:: DATASET EXCERPT ::

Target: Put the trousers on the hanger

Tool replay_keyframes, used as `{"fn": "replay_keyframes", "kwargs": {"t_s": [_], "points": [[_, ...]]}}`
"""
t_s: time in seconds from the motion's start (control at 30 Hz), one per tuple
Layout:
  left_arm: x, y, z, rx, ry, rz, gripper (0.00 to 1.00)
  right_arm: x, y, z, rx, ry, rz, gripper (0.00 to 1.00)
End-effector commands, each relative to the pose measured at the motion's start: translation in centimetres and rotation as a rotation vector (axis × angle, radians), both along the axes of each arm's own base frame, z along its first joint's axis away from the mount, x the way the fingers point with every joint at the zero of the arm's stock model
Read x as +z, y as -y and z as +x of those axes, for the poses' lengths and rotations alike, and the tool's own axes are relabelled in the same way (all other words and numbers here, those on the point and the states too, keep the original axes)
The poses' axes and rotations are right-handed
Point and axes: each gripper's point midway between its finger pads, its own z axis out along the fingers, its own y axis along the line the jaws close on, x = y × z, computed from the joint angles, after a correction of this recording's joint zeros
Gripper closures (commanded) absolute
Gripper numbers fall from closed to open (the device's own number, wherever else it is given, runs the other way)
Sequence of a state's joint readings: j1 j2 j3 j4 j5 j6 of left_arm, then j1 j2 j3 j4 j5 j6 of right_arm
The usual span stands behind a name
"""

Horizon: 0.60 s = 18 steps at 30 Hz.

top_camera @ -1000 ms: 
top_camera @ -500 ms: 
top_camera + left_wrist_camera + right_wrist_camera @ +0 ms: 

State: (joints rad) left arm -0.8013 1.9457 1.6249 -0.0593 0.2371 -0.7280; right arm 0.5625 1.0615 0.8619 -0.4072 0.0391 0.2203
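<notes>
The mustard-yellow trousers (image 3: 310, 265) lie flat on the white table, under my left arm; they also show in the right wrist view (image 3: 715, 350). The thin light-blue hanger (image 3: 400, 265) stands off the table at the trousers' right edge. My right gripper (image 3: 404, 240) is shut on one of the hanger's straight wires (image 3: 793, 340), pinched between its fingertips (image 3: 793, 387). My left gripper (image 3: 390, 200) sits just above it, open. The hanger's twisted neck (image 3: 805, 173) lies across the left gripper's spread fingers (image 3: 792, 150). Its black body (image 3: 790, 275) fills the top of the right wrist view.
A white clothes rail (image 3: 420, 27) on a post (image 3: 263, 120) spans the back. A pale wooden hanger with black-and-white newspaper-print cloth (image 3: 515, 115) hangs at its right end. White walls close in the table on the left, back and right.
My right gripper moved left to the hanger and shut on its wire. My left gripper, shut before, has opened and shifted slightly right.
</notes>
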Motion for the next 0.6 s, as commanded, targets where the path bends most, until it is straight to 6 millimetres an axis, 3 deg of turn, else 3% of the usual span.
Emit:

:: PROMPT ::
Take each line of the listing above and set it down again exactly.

:: ANSWER BOX ::
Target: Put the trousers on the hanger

Tool replay_keyframes, used as `{"fn": "replay_keyframes", "kwargs": {"t_s": [_], "points": [[_, ...]]}}`
"""
t_s: time in seconds from the motion's start (control at 30 Hz), one per tuple
Layout:
  left_arm: x, y, z, rx, ry, rz, gripper (0.00 to 1.00)
  right_arm: x, y, z, rx, ry, rz, gripper (0.00 to 1.00)
End-effector commands, each relative to the pose measured at the motion's start: translation in centimetres and rotation as a rotation vector (axis × angle, radians), both along the axes of each arm's own base frame, z along its first joint's axis away from the mount, x the way the fingers point with every joint at the zero of the arm's stock model
Read x as +z, y as -y and z as +x of those axes, for the poses' lengths and rotations alike, and the tool's own axes are relabelled in the same way (all other words and numbers here, those on the point and the states too, keep the original axes)
The poses' axes and rotations are right-handed
Point and axes: each gripper's point midway between its finger pads, its own z axis out along the fingers, its own y axis along the line the jaws close on, x = y × z, computed from the joint angles, after a correction of this recording's joint zeros
Gripper closures (commanded) absolute
Gripper numbers fall from closed to open (the device's own number, wherever else it is given, runs the other way)
Sequence of a state's joint readings: j1 j2 j3 j4 j5 j6 of left_arm, then j1 j2 j3 j4 j5 j6 of right_arm
The usual span stands behind a name
"""

Horizon: 0.60 s = 18 steps at 30 Hz.

top_camera @ -1000 ms: 
top_camera @ -500 ms: 
top_camera + left_wrist_camera + right_wrist_camera @ +0 ms: 

State: (joints rad) left arm -0.8013 1.9457 1.6249 -0.0593 0.2371 -0.7280; right arm 0.5625 1.0615 0.8619 -0.4072 0.0391 0.2203
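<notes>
The mustard-yellow trousers (image 3: 310, 265) lie flat on the white table, under my left arm; they also show in the right wrist view (image 3: 715, 350). The thin light-blue hanger (image 3: 400, 265) stands off the table at the trousers' right edge. My right gripper (image 3: 404, 240) is shut on one of the hanger's straight wires (image 3: 793, 340), pinched between its fingertips (image 3: 793, 387). My left gripper (image 3: 390, 200) sits just above it, open. The hanger's twisted neck (image 3: 805, 173) lies across the left gripper's spread fingers (image 3: 792, 150). Its black body (image 3: 790, 275) fills the top of the right wrist view.
A white clothes rail (image 3: 420, 27) on a post (image 3: 263, 120) spans the back. A pale wooden hanger with black-and-white newspaper-print cloth (image 3: 515, 115) hangs at its right end. White walls close in the table on the left, back and right.
My right gripper moved left to the hanger and shut on its wire. My left gripper, shut before, has opened and shifted slightly right.
</notes>
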Motion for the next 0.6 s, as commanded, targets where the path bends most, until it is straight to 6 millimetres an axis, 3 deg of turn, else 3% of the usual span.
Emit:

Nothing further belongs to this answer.